Back to you with some of my own thoughts on AI:
AI is...
> the crowning level of humanity's latest "Tower of Babel" called "Modernity" (the way of life that seeks incessant economic power growth via scientific and technological progress), built on and bred from all the previous science and tech we assembled in the levels below. Just like the story from the Old Testament wise men in the Book of Genesis, we should expect this tower, this effort to be God, to end in yet another giant fall.
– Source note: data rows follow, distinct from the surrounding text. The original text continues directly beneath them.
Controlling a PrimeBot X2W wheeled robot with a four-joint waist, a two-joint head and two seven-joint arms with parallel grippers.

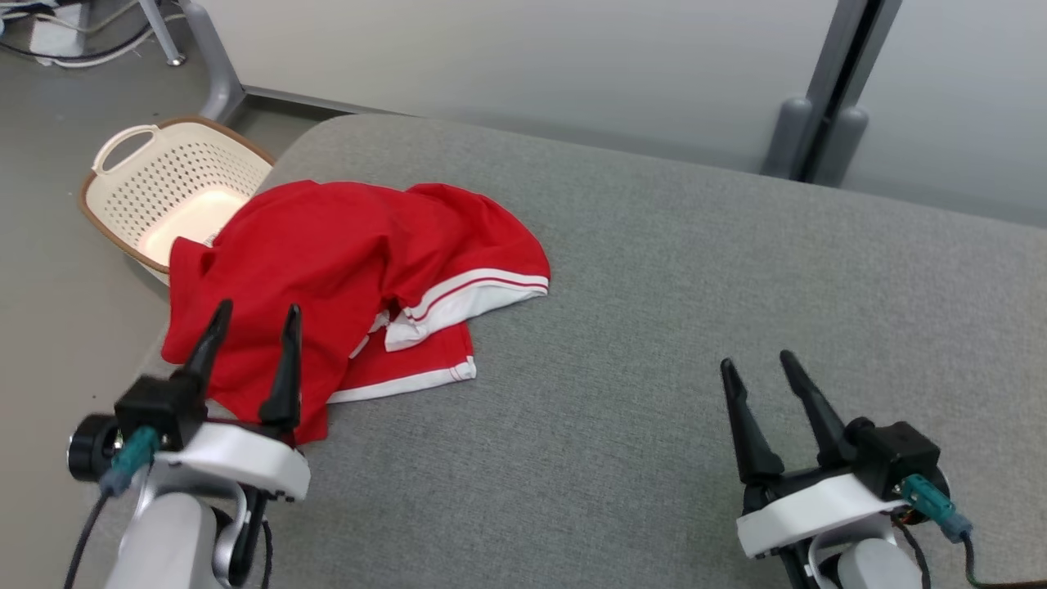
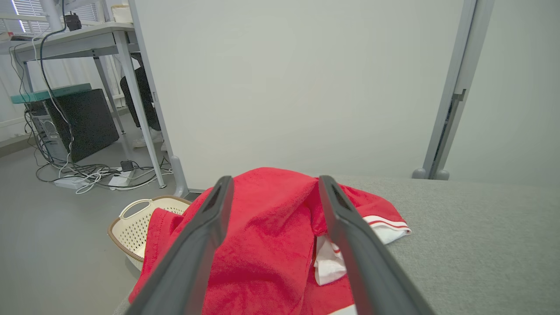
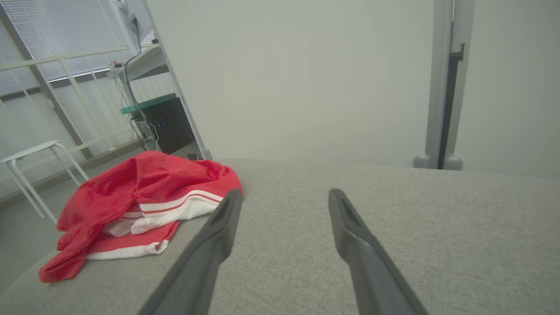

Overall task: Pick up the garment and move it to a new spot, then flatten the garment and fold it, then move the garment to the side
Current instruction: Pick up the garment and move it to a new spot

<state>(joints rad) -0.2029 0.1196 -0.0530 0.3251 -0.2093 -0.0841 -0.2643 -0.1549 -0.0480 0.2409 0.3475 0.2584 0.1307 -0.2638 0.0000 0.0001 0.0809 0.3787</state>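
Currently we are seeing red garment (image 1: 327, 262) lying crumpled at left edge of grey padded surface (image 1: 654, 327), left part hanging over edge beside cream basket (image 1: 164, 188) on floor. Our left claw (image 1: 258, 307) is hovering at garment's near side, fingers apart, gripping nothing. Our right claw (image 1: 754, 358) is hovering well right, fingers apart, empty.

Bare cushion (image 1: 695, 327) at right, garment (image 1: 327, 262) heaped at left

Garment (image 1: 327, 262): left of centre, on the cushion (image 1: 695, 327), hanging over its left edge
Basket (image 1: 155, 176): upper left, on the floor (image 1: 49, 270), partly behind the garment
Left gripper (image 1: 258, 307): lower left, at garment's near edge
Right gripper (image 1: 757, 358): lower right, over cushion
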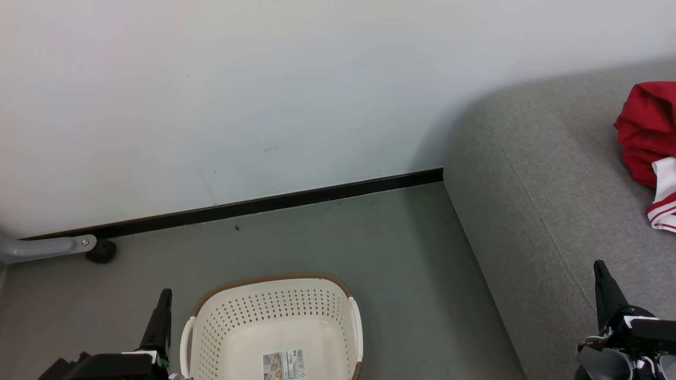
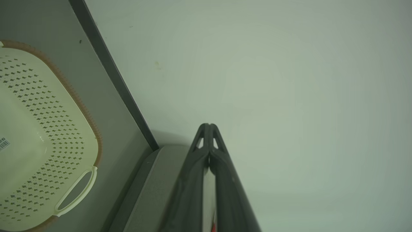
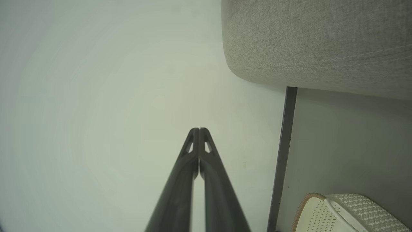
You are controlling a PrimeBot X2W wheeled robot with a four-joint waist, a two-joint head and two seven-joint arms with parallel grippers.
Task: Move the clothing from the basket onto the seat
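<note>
Lying rumpled on grey fabric seat (image 1: 554,174): clothing (image 1: 645,129)

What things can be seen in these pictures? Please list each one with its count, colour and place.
wall: 1, white, at the back
baseboard: 1, black, along the foot of the wall
floor: 1, grey, below the wall
basket: 1, cream with brown rim, on the floor, bottom centre; no clothing in the part that shows
label: 1, white, on the basket's bottom
seat: 1, grey, right side, against the wall
clothing: 1 heap, red with white trim, on the seat, right edge
leg: 1, grey, on the floor, far left
left pincer: 1, dark, shut, left of the basket
right pincer: 1, dark, shut, lower right, by the seat
</note>
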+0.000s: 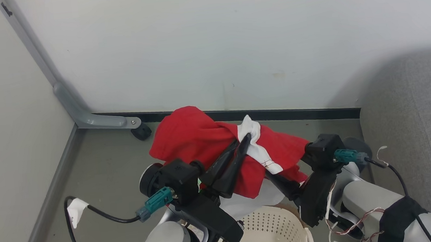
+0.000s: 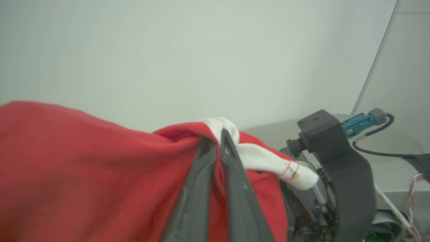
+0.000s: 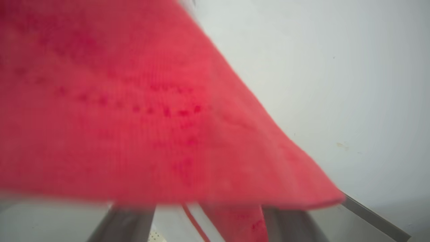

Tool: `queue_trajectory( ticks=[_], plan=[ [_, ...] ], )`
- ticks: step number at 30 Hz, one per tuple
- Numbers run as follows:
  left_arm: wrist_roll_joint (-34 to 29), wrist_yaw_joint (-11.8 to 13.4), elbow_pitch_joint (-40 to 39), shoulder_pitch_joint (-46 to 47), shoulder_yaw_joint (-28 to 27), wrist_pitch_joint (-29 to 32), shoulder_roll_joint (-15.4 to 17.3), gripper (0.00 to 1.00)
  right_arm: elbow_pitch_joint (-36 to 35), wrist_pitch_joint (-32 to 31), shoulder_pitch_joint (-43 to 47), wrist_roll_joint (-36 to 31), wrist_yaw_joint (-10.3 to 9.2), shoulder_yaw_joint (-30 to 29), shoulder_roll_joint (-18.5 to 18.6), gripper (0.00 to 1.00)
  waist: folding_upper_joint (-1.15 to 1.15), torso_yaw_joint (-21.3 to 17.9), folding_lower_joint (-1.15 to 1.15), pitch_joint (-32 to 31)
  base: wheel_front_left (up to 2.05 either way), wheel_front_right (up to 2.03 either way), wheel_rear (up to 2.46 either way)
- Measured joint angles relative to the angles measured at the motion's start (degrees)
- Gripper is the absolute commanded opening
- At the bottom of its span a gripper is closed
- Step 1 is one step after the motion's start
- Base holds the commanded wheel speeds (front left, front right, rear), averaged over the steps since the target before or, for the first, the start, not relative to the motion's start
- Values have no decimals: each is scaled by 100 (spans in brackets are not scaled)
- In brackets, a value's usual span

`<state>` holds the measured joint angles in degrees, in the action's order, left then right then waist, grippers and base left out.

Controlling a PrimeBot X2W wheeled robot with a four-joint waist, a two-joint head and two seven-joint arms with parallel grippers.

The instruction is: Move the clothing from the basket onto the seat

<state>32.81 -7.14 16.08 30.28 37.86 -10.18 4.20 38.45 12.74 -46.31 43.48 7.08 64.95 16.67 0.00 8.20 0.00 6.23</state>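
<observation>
Bright red fabric garment draped before the right wrist lens, held above the cream-white perforated plastic basket, left end effector clenched on its white band, right end effector under cloth, grip unclear, grey woven sofa at right.

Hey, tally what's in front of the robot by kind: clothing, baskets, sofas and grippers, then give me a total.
clothing: 1
basket: 1
sofa: 1
grippers: 2 (left gripper, right gripper)
Total: 5
</observation>
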Motion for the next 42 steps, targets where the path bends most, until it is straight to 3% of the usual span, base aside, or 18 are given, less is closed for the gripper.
queue_trajectory(
  ticks=[12,22,23,24,42],
  plan=[
    [98,0,12,8,37,8,10,0,568,99,-201,372,0,-2,-190,100,0,43,0,68,0,0,0],
    [202,0,43,97,103,7,24,0,594,149,-404,447,0,374,-281,100,0,45,1,75,0,0,0],
    [202,0,44,106,103,7,23,0,588,151,-407,448,0,414,-283,25,0,44,0,72,0,0,0],
    [203,0,47,107,105,7,23,0,588,152,-414,450,0,446,-287,0,0,43,0,68,0,0,0],
    [229,12,190,80,-25,-36,152,0,172,152,-318,784,0,427,-129,0,0,-86,0,40,0,0,0]
  ],
)
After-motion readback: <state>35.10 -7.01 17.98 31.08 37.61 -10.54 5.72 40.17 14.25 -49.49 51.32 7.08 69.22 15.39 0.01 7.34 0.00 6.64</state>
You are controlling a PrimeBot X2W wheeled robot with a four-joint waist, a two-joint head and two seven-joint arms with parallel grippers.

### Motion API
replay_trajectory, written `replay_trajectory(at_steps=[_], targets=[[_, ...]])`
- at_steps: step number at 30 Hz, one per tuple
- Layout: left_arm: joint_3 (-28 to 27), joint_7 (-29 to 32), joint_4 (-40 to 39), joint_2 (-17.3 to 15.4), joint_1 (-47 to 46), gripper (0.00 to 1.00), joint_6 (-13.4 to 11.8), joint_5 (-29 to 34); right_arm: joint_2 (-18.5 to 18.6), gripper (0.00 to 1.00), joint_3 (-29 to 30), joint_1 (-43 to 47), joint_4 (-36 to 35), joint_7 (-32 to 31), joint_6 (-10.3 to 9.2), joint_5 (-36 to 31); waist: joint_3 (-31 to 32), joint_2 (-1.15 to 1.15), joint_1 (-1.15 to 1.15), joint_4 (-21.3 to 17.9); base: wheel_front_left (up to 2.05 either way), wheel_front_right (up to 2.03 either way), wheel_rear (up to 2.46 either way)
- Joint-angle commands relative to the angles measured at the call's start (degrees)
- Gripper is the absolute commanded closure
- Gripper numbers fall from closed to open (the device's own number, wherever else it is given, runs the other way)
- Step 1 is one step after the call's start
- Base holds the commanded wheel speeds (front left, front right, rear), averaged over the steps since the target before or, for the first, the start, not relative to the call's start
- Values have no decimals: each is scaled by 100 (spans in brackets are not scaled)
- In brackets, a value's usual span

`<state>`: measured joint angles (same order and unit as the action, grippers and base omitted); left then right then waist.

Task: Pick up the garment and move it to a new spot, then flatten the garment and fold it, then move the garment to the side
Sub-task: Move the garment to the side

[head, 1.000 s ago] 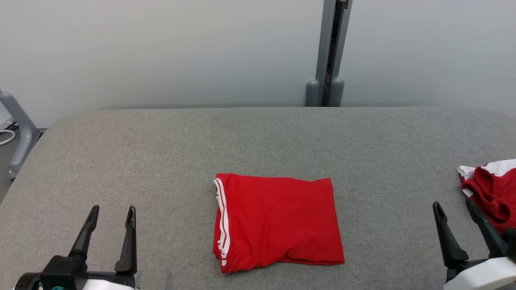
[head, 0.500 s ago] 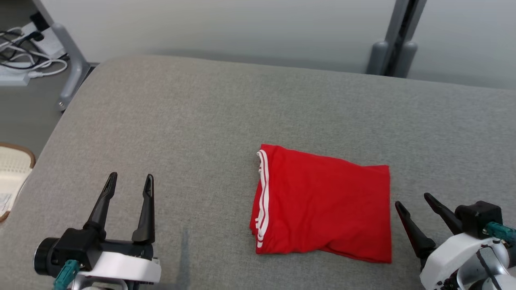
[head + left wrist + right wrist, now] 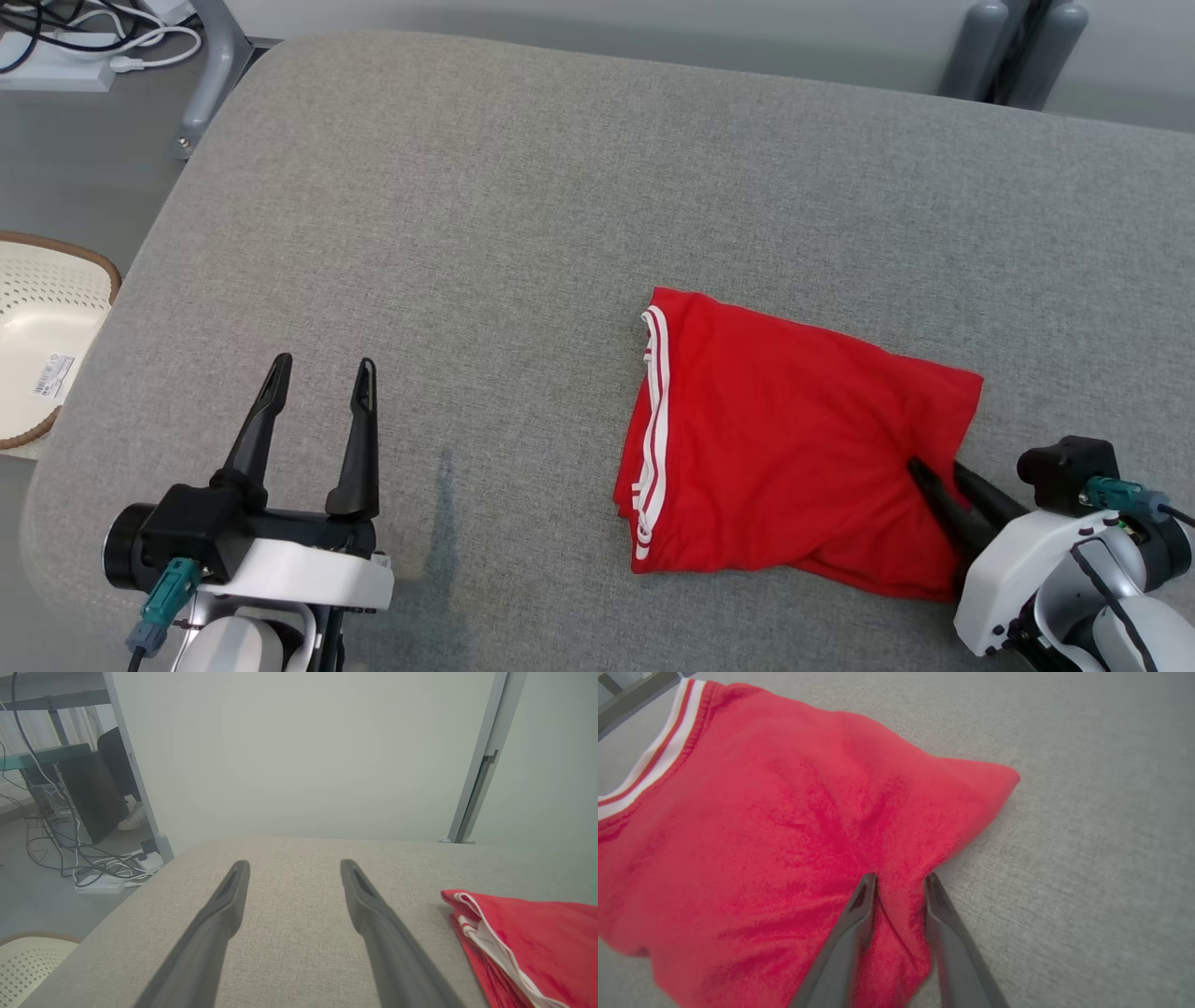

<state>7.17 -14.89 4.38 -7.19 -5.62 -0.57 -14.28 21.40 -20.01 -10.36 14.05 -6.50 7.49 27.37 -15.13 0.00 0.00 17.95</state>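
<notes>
1. Right hand (image 3: 935, 465): dark fingers on a white wrist, at the near right corner of the garment (image 3: 794, 439). The fingers are drawn narrow, with a ridge of red cloth pinched between them; in the right wrist view creases fan out from the hand (image 3: 900, 876) across the garment (image 3: 761, 835).
2. Left hand (image 3: 323, 362): well to the left of the garment, apart from it, over bare bench (image 3: 523, 215). The fingers are spread wide with nothing between them; in the left wrist view the hand (image 3: 295, 863) has the garment (image 3: 528, 933) off to its right.
3. Garment: red and folded into a rough rectangle, lying flat on the bench right of centre. White stripes (image 3: 656, 411) run along its left edge. The near edge is rumpled.
4. Bench: a grey fabric top with rounded corners under the garment.
5. Basket (image 3: 37, 336): cream, perforated, with a brown rim. It sits far left of the garment, below the bench edge.
6. Cables (image 3: 56, 70): white and black, on the floor beyond and far left of the garment, beside a grey frame leg (image 3: 210, 75).
7. Post (image 3: 1013, 47): grey, behind the bench, beyond the garment to its right.
</notes>
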Motion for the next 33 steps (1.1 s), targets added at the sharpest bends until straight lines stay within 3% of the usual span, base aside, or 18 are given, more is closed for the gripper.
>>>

> the human-unique (made possible by our species uniquely evolved characteristics) manifestation of the essence of life, its fundamental drive, will to power (as Nietzsche labelled it)...the human way of trying to be God, the will to be God
> the greatest "progress trap" ever for humanity, and therein may lie the hand of God that will destroy our modernTower of Babel and/or our species, or at least evolve it into a new species...transhuman borg
> an agent of weakening far greater than anything the lumpen parasites will ever achieve...a tech that will weaken us and make us more dependent on it than any tech that has come before it
> a tech advancement so fraught with risks that it should be discarded entirely but that will instead, like all other godlike power-giving techs before it, be embraced by the sheeple (who love tech just as much as their elites do, but because they think it will save them from work) and especially by the owner-elite investor class who see it as a new source of profit (economic growth that goes into their own pockets) and as a way to replace even the intellectual workers with new machines operating more reliably and at lower cost than human workers
AI, the next step in the ongoing post-agricultural-industrial-info tech "revolutions" (actually creeping normalcy type of process) devolution of humanity and the emergence-evolution from homo sapiens of a new non-biological machine life-form. The only thing that can stop it is the failure to make the transition from our current nearly-exhausted fossil energy and non-closed-loop materials technology and resource paradigm to a next-one with the same or higher potential economic power as this one. Humanity, like all other forms of life, cannot do anything but follow its basic drive, will to power, until it hits insurmountable barriers, and it will do all it can to try surmounting those barriers until it simply has to epigenetically-culturally adapt to a steady state.